Bass fishing is good as long as you’re not looking for big fish. The final Junior Southwest Bassmasters tournament this year showed the Atchafalaya and Verret basins have eager-to-bite small bass, and the same appears true in the Florida Parishes bayous and rivers.

Think about slow retrieves on the sunny days and remember the adage about bright colors for bright days – it works. On cloudy days, spinnerbaits, slowly worked crankbaits and soft-plastic creature baits should work. Remember, too, that freshwater species often retreat into heavy cover on sunny days.

We’re at a point in the fall where we have to pay attention to the barometric pressure. Believe it or not, clouds help the bass bite, and a clear, bluebird sky is an indicator of a rising and bite-killing barometer.

It’s hard to figure out why these exact conditions don’t have the same effect on the trout/redfish action.

Maybe it’s because a cold front comes with north winds that push water nearly as strong as the tides in south Louisiana’s late fall and winter months.

Sure, we only hear/learn about the big catches, but it sure looks like waters east of the Mississippi River have recovered from storm damage. The marshes are producing trout, redfish and bass, and all on the same lures, mostly soft plastics on a jighead and under a cork. The same is true in southern Lafourche Parish.

Ms.

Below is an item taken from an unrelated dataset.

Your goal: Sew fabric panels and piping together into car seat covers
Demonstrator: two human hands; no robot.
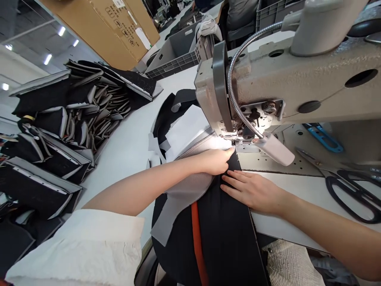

River update

The extraordinarily low water gave rise to fishing the river south of Buras for redfish and bass, and trout, drum and flounder farther south.

Federal river watcher Jeff Graschel reported what was left of Hurricane Nicole produced rain runoff that created a rise as high as 8-10 feet on the upper reaches of the Ohio River valley. And that swell meant a stage 10 feet higher than the early-week stage at Cairo, Illinois.

This rise will move into the Mississippi and we will see rises along the river for the next 28 days.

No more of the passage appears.